Religious Themes in Film


© Matthew Albright

Lesson 6: The Stigmata: Pains of Grace and Gnostic Scripture

In discussing Stigmata, we’ll talk less about the plot and characters of the film itself and talk more about some subjects that the film introduces. Among many other subjects, the film introduces the stigmata, Gnostic scriptures, and some questions about the grace of God.

Painful Facts about the Stigmata

St. Francis of Assisi is considered the first person to be blessed with the stigmata. (Note the protagonist of Stigmata, the movie, has the female form of his name, Francesca.) His stigmata occurred in the year 1224 at the age of 43, comparatively old for a stigmatic as most stigmata occur between the ages of 20 and 40. At the time, St. Francis was physically ill, nearly blind and in mental anguish because of the politics surrounding his newly established order. He was within two years of his death. Like many of the sixty stigmatized saints that followed him, the stigmata appeared immediately after St. Francis had a vision of Jesus Christ nailed to the cross.

Since St. Francis, hundreds of people have demonstrated the various wounds that Jesus Christ was said to have suffered during the Passion as described in the Gospels. The most common wounds of the stigmata appear on the palms of the hands, on both feet, and on the chest, all with varying degrees of depth. Others may be tears and sweat of blood, wounds circling the head (from crown of thorns), shoulder injuries (from carrying the cross), and injuries and markings found post mortem on the heart itself.

After St.
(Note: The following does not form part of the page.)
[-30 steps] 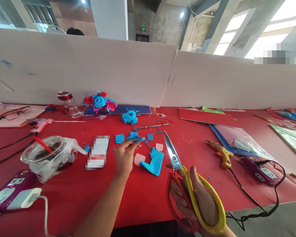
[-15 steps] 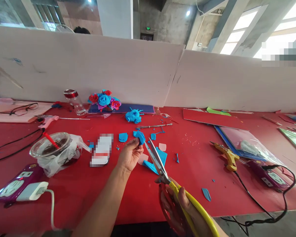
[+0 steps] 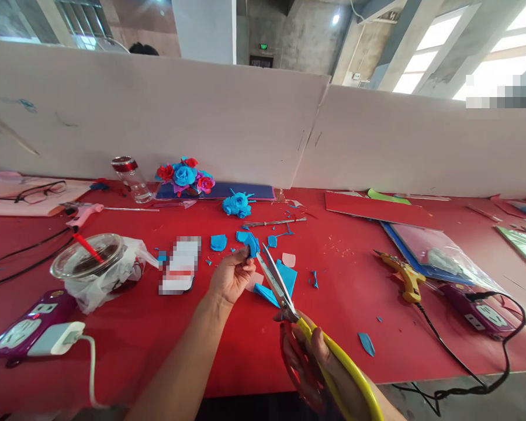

Teresa of Avila’s death, her heart was extracted. “In that heart was found a wide horizontal fissure” as if she were physically stabbed with the long golden spear of her writings and hymn. Marked designs of a figure on a cross, three nails, a pillar and other symbols were found etched on St. Veronica Giuliani’s heart.

As well, the wounds of nearly every stigmatic have been individually unique in their placement, their depth, their number, their shape, and their associated features. As mentioned in the film, the nature and situation of the stigmata are directly influenced by the specific artistic model of the Passion that the stigmatic has in front of him or her at the time. Most models of the crucifix have the holes in the hands (and the images and statues of St. Francis have his stigmata in the palms as well). Historically, however, the film is right. The Romans probably put the nails through the wrists.

Historically, at least some of the stigmata were self-inflicted. Upon analysis of one pseudo-stigmatic who claimed to cry tears of blood, small razors were found on the inside of his eyelids.

Here are some of the more common characteristics of stigmatics:

  1. Most have been women (280 women vs. 41 men)
  2. Most, but by no means all, have been Catholics.
  3. During or immediately preceding the appearance of the stigmata, most stigmatics experience a state of ecstasy and trance accompanied by an image of Jesus on the cross.
  4. Nearly all have had previous and lasting conditions of poor physical and mental health.
  5. In many of the female cases, the stigmata occurs on a regular schedule, i.e. it begins on Friday afternoon and ends on Sunday.

One can see why the character Francesca may have been a good candidate to be a stigmatic: She meets at least four of the five characteristics. However, the character Father Andrew Kiernan character is right: the stigmatics have all been highly religious. It is by the grace of God that they have been given the wounds of their savior. We’ll examine the movie’s take on grace in Section C.

It is doubtful, however, that the Catholic Church would have sent an official investigator to check out a stigmatic, as it did in the movie. In fact, the Church would probably have stayed away from it and not recognized it at all.

The official Church began to shy away from recognizing the stigmata as a supernatural occurrence after the psychoanalysts and medical doctors began examining stigmatics more closely at the turn of the 20th century. Apparently, the Church did not want to acknowledge something that might be diagnosed as a mental health problem.

There have been no stigmatics in the past two hundred years who have been made saints, while before the rise of psychology and modern medicine, about 61 stigmatics were declared saints. In fact, the Church has never been comfortable with the popular authority given stigmatics, according to the Jesuit priest Herbert Thurston, and has been reluctant to authenticate stigmata since the time of St. Francis. The Church has always needed a “heroic standard of virtue” in order to make someone a saint.